I think that the Huskies would've won the game by taking three knees and punting (or not), but I also think that if Cooper doesn't fumble, the Huskies, ultimately win the game by punting without it getting blocked and tackling the return man short of the end zone, or take enough time off the clock that they can take a couple of knees to win.  That's the most likely outcome given Petersen's decision, by far.  And the "take three knees while running around to run extra time off the clock" scenario isn't without risk, no matter what people say.  The football gods were unkind to the Huskies on Saturday.

To me, "respect" is a pretty big word.  I'm not a fan of the almost pop cultural-ish way it gets thrown around, particularly in sports.  If Scott Hanson doesn't respect Chris Petersen any longer based on what he said at his press conference yesterday, then what he felt for Petersen probably wasn't actually respect in the first place.  Puppy love?  Idolization?  I don't know.  But if it's gone now, it wasn't actually respect at the start.
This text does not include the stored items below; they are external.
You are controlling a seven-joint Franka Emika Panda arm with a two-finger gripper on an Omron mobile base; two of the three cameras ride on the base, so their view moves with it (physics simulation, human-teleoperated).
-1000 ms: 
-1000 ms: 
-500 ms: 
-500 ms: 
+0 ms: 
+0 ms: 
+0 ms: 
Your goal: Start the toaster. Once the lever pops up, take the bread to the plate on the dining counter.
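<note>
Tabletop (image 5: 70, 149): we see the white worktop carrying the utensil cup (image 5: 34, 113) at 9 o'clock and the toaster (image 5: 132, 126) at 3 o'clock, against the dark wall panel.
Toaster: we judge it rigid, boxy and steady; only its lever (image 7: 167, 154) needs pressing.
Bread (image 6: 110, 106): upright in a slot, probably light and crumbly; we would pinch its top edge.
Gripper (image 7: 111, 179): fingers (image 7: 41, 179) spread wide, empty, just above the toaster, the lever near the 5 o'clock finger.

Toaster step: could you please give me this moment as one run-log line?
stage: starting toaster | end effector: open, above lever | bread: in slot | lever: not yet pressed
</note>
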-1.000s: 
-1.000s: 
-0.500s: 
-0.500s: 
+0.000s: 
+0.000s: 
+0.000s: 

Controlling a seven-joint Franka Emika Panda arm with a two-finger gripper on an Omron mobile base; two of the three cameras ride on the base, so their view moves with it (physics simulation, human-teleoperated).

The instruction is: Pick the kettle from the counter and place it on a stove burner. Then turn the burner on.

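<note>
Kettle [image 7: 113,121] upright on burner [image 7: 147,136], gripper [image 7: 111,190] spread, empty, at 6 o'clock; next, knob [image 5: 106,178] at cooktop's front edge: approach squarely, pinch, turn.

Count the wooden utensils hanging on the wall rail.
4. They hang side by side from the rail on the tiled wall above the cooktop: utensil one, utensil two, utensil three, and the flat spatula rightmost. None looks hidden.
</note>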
I blame Petersen for the loss, and I disagree with his assessment, but I can't definitively say he was wrong, based on what he thinks was the weakest link for the Huskies in that end-of-game situation.  I'll continue to second guess him, because it's what I do.  But the outcome Saturday really doesn't change anything with regards to his viability for the Huskies moving forward, nor should Monday's press conference change anything in terms of respect for Chris Petersen.